======== Entries shown ========

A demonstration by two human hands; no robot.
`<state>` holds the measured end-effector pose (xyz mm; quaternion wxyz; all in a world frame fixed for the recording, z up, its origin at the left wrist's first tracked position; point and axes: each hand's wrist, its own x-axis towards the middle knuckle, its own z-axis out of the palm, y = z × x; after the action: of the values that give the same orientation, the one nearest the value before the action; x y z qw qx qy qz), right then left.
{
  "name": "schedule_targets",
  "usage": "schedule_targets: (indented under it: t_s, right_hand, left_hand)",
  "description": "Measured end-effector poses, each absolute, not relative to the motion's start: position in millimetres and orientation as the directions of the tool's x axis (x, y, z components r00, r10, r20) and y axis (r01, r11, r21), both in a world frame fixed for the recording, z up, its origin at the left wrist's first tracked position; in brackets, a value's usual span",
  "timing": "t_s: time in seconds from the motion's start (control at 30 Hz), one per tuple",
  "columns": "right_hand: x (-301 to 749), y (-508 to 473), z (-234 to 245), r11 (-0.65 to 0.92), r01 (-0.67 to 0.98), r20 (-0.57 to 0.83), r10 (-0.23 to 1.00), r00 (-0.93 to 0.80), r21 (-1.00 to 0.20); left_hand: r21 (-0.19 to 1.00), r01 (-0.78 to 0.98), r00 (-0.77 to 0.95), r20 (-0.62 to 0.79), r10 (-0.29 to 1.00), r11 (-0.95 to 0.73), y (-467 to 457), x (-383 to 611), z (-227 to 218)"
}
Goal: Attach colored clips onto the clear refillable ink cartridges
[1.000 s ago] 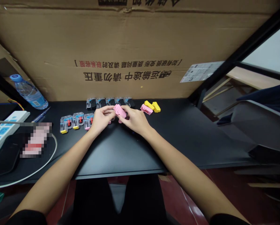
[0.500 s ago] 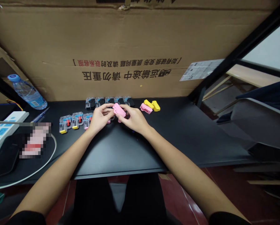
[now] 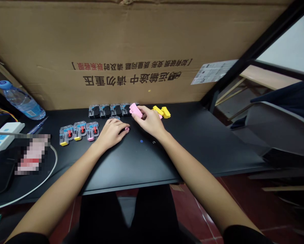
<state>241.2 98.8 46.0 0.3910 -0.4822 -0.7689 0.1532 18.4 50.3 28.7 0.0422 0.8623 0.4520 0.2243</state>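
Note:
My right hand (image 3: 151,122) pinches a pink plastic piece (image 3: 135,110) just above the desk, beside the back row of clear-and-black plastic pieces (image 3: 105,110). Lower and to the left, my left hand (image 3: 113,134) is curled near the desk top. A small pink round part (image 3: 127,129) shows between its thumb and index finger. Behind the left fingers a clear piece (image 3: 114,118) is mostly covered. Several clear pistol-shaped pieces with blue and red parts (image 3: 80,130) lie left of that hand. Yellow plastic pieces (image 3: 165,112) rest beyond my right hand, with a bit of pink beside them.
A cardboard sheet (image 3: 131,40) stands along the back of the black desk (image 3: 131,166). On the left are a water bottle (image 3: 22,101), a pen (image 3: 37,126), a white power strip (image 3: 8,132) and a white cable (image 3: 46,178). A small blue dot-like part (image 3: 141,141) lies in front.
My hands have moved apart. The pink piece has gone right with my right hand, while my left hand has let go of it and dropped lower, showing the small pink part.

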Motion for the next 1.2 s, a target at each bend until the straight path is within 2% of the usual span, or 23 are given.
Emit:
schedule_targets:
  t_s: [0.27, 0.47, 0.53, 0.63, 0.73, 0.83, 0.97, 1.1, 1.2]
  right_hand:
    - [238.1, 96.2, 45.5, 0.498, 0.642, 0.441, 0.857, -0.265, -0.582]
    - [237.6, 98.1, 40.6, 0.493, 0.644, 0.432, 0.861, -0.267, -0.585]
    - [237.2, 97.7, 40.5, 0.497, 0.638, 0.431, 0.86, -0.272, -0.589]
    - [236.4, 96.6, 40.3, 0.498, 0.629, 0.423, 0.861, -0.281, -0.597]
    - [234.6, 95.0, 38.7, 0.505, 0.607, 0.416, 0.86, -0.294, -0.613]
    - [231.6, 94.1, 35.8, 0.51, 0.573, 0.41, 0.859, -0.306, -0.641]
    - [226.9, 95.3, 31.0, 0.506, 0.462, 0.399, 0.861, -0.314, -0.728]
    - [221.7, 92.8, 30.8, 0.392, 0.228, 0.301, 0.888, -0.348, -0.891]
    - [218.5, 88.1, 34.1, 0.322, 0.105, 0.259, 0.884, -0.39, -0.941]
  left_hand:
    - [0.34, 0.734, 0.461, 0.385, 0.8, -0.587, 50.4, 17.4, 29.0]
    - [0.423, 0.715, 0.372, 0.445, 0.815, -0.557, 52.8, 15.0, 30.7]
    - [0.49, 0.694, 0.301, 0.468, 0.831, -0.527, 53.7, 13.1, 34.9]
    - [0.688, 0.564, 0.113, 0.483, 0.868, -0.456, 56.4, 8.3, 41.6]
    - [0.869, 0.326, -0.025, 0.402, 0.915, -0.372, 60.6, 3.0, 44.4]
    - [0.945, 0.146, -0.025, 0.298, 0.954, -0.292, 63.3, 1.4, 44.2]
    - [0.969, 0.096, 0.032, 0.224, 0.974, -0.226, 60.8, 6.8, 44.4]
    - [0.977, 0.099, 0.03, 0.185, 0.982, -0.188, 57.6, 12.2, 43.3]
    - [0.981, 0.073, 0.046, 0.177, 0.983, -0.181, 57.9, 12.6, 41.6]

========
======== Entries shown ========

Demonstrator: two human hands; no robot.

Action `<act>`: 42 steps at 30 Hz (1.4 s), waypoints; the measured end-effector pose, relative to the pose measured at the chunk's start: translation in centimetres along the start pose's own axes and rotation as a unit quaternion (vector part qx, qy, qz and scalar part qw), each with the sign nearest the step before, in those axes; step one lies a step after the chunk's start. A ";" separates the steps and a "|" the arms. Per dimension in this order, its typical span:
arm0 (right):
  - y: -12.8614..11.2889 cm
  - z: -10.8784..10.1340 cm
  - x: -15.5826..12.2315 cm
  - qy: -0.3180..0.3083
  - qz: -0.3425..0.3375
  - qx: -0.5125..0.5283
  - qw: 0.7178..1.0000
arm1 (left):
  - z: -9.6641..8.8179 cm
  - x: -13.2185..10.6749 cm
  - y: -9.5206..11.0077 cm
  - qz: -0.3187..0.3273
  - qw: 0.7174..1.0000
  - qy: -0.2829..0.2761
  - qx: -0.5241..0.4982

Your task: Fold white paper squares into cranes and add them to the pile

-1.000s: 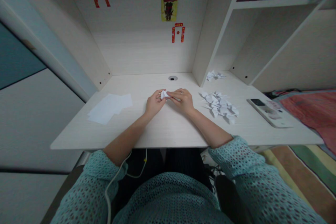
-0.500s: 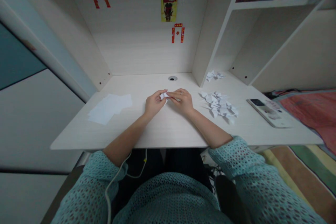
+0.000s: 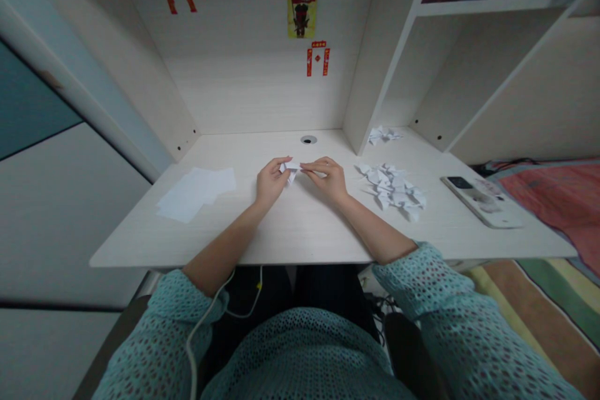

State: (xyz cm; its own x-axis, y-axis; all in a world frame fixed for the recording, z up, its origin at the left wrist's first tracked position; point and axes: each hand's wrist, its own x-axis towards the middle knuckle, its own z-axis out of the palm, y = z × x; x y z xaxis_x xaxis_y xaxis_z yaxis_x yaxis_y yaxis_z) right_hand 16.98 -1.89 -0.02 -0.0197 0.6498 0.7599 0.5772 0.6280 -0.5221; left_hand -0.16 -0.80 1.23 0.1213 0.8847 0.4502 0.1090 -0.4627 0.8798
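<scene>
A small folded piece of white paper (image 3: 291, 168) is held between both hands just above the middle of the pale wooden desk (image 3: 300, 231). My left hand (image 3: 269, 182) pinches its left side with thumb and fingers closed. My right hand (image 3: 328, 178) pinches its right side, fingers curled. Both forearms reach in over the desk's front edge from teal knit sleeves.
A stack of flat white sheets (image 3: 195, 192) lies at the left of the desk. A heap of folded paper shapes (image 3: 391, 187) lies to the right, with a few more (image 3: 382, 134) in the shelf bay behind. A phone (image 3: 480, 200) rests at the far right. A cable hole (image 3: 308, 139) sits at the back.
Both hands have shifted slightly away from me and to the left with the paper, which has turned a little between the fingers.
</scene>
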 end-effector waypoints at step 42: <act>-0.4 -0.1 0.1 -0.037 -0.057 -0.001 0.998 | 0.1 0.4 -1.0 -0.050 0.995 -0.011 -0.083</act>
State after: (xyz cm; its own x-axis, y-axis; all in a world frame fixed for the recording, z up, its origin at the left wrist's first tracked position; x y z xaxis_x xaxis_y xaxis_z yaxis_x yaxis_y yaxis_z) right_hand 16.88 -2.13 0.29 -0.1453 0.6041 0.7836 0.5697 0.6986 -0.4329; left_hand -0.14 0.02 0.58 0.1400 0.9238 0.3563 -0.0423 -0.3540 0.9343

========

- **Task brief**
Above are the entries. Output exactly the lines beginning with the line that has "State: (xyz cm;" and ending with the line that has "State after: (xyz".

- **Answer section**
State: (xyz cm; its own x-axis, y-axis; all in a world frame fixed for the recording, z up, its origin at the left wrist's first tracked position; point and axes: each hand's wrist, its own x-axis towards the middle knuckle, its own z-axis out of the palm, y = z × x; x y z xaxis_x xaxis_y xaxis_z yaxis_x yaxis_y yaxis_z) right_hand 16.98 -1.89 -0.02 -0.0197 0.6498 0.7599 0.5772 0.6280 -0.5221; left_hand -0.16 -0.80 1.23 0.1213 0.8847 0.4502 0.1090 -0.4627 0.8798
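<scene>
A small folded piece of white paper (image 3: 291, 168) is held between both hands just above the middle of the pale wooden desk (image 3: 300, 231). My left hand (image 3: 269, 182) pinches its left side with thumb and fingers closed. My right hand (image 3: 328, 178) pinches its right side, fingers curled. Both forearms reach in over the desk's front edge from teal knit sleeves.
A stack of flat white sheets (image 3: 195, 192) lies at the left of the desk. A heap of folded paper shapes (image 3: 391, 187) lies to the right, with a few more (image 3: 382, 134) in the shelf bay behind. A phone (image 3: 480, 200) rests at the far right. A cable hole (image 3: 308, 139) sits at the back.
Both hands have shifted slightly away from me and to the left with the paper, which has turned a little between the fingers.
</scene>
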 end-effector waypoints at step 42: <act>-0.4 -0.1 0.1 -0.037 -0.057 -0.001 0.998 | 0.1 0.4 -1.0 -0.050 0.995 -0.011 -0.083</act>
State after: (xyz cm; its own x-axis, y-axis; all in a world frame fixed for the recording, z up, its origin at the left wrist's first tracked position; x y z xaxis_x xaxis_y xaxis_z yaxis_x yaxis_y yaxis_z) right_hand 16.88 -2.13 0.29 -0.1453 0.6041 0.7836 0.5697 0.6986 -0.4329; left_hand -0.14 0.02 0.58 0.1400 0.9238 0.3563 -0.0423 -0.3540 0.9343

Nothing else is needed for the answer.